A Yorkshireman (he lives in Thirsk and Malton) of Flemish ancestry, he is the son of Derek Vander Weyer, who was a London banker with Barclays, where he rose to Deputy Chairman and later was Deputy Chairman of BT.

Martin Vander Weyer spent 15 years in investment banking, working for Schroders and Barclays in London, Brussels and the Far East.

As a journalist, Vander Weyer writes about business, economics and financial morality.
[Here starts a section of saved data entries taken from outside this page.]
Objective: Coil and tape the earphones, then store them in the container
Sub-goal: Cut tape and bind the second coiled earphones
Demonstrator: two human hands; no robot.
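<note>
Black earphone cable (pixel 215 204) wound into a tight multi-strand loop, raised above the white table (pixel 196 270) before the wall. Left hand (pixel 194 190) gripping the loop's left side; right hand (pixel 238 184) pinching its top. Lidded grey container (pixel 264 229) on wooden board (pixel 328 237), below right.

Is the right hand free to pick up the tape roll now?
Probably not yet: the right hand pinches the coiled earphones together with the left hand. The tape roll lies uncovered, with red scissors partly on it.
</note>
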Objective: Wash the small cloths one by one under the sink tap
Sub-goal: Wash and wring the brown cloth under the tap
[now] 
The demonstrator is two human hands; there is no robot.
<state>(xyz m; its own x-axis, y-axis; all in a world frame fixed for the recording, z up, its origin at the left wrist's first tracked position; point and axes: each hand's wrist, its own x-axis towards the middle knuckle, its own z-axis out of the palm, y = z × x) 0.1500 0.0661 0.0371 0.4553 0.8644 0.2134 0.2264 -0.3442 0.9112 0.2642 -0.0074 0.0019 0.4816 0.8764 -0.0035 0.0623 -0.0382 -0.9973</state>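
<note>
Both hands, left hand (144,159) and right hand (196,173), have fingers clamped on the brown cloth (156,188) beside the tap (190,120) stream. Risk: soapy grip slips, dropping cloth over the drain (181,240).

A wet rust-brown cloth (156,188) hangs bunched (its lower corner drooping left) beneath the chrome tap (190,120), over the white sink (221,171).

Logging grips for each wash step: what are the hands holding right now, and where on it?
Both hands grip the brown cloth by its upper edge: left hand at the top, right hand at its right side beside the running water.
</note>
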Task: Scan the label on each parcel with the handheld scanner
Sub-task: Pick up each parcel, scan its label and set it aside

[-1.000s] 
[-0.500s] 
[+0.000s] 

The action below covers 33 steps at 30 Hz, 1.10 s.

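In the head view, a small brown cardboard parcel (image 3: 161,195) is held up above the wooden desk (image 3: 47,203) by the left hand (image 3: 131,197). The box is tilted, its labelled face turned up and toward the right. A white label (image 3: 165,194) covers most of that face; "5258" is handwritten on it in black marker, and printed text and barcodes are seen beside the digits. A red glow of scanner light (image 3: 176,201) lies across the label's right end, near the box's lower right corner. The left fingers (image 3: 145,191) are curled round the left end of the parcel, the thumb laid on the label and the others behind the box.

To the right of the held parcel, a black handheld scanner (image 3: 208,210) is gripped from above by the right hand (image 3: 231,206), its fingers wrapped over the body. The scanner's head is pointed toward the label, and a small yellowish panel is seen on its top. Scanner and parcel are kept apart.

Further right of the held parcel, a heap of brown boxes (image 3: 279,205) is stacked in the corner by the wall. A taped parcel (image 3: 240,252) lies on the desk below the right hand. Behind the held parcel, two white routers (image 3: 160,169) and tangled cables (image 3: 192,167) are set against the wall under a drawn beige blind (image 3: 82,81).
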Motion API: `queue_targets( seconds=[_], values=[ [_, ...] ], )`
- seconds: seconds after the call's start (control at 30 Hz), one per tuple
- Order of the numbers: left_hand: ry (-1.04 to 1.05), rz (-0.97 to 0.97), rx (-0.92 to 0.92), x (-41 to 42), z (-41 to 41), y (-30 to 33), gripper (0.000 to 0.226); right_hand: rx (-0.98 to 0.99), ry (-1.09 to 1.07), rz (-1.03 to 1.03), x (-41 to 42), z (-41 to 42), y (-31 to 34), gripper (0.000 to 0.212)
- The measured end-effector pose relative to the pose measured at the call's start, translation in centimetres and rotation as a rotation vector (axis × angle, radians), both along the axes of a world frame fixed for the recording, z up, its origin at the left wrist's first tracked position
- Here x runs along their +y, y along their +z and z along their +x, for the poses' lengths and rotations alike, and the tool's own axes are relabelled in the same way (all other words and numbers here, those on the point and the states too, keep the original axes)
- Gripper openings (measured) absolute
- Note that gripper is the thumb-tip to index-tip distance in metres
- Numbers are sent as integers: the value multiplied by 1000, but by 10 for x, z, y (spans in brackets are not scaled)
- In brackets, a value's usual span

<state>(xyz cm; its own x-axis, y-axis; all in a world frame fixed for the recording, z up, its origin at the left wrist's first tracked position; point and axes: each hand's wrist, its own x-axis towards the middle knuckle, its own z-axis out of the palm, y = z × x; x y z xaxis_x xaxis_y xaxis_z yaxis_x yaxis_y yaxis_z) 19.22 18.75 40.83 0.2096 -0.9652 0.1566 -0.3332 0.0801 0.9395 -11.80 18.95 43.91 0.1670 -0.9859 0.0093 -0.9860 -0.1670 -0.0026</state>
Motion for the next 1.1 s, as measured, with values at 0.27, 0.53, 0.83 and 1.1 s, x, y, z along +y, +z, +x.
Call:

He is the business editor and “Any Other Business” columnist of The Spectator as well as editor of the monthly Spectator Business.  He is also a regular contributor to the Daily Telegraph, Sunday Telegraph, Daily Mail and other national publications.
He was previously City editor of The Week.

He is the author of Falling Eagle: the Decline of Barclays Bank (2000), and Closing Balances: Business Obituaries from the Daily Telegraph (2006).

In August 2015, it was announced that Vander Weyer will take up the role of Patron to the York Union at the University of York.

Bibliography

Books

Articles

References 

Living people
The Spectator people
English people of Belgian descent
Schroders people
Year of birth missing (living people)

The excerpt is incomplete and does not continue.